EXERCISE DIRECTIONS: Pictures in the listing do not belong in the copy, which should repeat exactly the lines from the one holding "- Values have" through the last line.

*** THE DATA ***

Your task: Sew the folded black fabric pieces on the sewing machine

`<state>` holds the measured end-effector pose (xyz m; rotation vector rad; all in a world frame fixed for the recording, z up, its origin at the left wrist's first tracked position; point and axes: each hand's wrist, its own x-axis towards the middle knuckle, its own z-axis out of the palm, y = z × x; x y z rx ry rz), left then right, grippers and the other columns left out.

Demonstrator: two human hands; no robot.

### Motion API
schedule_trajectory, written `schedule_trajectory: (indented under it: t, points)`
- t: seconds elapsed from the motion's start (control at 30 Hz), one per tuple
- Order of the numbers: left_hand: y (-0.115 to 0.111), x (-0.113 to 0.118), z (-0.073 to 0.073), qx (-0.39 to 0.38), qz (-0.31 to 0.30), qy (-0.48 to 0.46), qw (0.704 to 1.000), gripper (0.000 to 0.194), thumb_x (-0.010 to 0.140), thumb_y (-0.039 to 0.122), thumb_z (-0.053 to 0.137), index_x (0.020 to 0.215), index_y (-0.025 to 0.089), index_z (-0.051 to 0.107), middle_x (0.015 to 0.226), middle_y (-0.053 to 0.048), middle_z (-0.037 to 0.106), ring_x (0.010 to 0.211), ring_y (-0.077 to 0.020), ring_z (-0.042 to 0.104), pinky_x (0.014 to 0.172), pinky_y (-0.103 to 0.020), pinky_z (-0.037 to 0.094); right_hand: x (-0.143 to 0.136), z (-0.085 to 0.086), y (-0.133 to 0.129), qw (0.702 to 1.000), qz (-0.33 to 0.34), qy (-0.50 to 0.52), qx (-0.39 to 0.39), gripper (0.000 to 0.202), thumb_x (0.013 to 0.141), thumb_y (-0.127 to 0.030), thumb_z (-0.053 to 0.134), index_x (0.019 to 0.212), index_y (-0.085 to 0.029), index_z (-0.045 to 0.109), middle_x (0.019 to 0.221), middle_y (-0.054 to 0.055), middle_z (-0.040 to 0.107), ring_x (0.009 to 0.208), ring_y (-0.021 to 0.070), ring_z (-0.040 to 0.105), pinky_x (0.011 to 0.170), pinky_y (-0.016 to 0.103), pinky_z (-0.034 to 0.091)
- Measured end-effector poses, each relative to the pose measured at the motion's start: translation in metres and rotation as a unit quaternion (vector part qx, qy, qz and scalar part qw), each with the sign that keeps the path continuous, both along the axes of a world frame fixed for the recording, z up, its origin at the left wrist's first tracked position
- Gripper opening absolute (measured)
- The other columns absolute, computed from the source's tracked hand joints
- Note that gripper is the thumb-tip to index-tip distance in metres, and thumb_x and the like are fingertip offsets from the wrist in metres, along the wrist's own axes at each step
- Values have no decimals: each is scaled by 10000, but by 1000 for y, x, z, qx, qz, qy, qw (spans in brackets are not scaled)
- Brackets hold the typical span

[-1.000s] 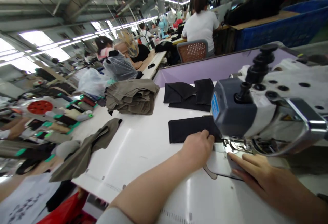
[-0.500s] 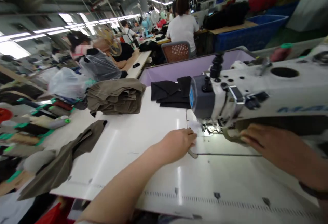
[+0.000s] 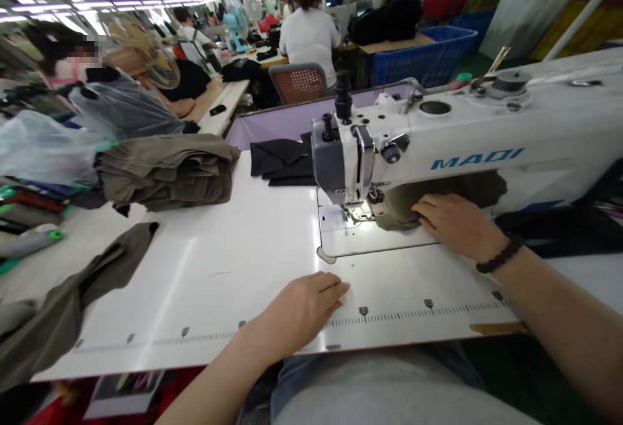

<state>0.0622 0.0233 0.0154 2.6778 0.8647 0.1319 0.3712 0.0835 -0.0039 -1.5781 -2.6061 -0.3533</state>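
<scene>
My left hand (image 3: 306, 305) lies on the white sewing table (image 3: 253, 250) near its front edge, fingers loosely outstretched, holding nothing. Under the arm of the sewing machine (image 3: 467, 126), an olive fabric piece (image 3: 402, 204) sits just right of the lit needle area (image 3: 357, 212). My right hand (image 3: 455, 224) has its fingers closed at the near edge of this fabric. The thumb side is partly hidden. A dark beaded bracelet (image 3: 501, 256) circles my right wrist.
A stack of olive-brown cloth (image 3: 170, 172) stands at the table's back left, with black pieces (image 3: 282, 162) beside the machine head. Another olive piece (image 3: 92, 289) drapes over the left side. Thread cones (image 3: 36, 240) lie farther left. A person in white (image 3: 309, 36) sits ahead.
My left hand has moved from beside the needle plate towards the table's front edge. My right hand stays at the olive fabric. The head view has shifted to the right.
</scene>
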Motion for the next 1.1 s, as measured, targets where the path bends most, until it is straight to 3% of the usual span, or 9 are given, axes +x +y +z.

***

SOLUTION TO THIS TASK:
- Values have no decimals: each is scaled by 10000, but by 1000 for y, x, z, qx, qz, qy, qw (spans in brackets are not scaled)
- Brackets hold the typical span

[-1.000s] 
[-0.500s] 
[+0.000s] 

<state>0.0622 0.0233 0.0154 2.6778 0.8647 0.1319 0.3712 0.0835 -0.0039 -1.5781 -2.6061 -0.3533</state>
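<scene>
My left hand (image 3: 306, 305) lies on the white sewing table (image 3: 253, 250) near its front edge, fingers loosely outstretched, holding nothing. Under the arm of the sewing machine (image 3: 467, 126), an olive fabric piece (image 3: 402, 204) sits just right of the lit needle area (image 3: 357, 212). My right hand (image 3: 455, 224) has its fingers closed at the near edge of this fabric. The thumb side is partly hidden. A dark beaded bracelet (image 3: 501, 256) circles my right wrist.
A stack of olive-brown cloth (image 3: 170, 172) stands at the table's back left, with black pieces (image 3: 282, 162) beside the machine head. Another olive piece (image 3: 92, 289) drapes over the left side. Thread cones (image 3: 36, 240) lie farther left. A person in white (image 3: 309, 36) sits ahead.
My left hand has moved from beside the needle plate towards the table's front edge. My right hand stays at the olive fabric. The head view has shifted to the right.
</scene>
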Motion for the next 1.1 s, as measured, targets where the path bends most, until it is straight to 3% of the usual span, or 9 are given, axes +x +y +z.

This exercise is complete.